Whisper runs on CPU for small models and benefits from a GPU for medium/large models. Match model size to the box that hosts it.

  • Raspberry Pi: stick to tiny/base for acceptable latency.
  • Mini PC (CPU): small works well; medium is possible but slower β€” see best hardware for a local smart home.
  • With a GPU/NPU: medium and large become practical for high accuracy.
  • You can run Whisper on a separate, more powerful machine via Wyoming if your hub is a Pi.

Tuning Accuracy

Improve a good microphone and the right model before reaching for the largest Whisper. Audio quality often matters more than model size for home commands.
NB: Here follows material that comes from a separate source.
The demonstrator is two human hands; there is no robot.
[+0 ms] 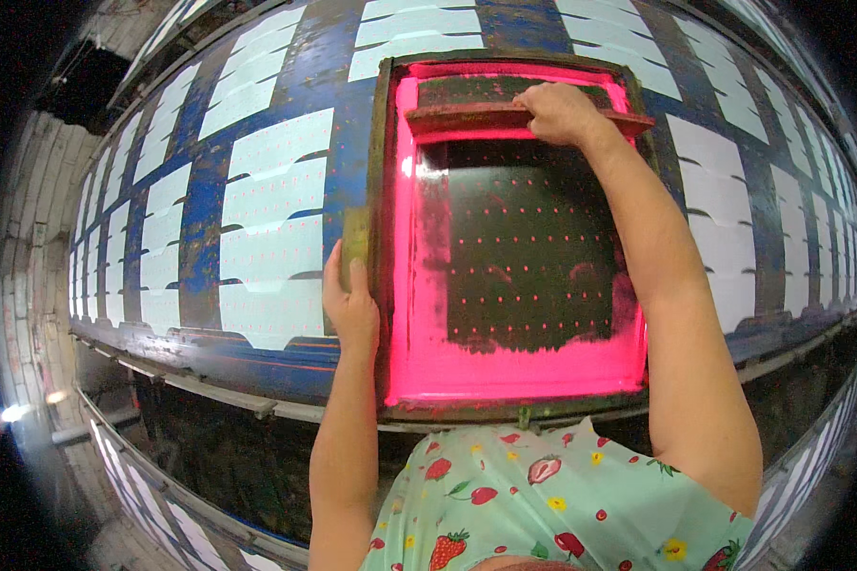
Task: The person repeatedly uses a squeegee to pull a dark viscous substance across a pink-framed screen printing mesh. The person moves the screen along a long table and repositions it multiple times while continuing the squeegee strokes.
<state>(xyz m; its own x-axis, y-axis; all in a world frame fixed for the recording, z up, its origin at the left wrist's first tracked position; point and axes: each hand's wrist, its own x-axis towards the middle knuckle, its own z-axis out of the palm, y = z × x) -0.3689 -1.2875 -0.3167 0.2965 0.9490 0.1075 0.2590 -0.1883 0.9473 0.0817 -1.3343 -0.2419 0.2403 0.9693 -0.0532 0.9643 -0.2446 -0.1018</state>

  • Use a quality microphone or voice-satellite hardware close to the speaker.
  • Reduce background noise where the microphone sits.
  • Set the correct language in the add-on to avoid mis-transcription.
  • Step up one model size at a time and re-test rather than jumping to large.

FAQ

Which Whisper model should I use for Home Assistant?

Use small as the default on a mini PC CPU, tiny or base on a Raspberry Pi, and medium or large only if you have a GPU and need higher accuracy on accents or noisy rooms. Step up one size at a time and re-test.

Do I need a GPU for local Whisper?

No for small and below β€” those run on CPU. A GPU mainly makes medium and large models fast enough for real-time use. You can also offload Whisper to a more powerful machine over the Wyoming protocol.

How accurate is local Whisper offline?

Accuracy is strong with the right model and a good microphone; larger models handle accents and noise better. For clear home commands, the small model on a mini PC is usually accurate enough, and it runs fully offline.

Is local Whisper multilingual?

Yes. Whisper supports many languages, so non-English commands transcribe locally without any cloud service. Set the language in the add-on configuration for best results.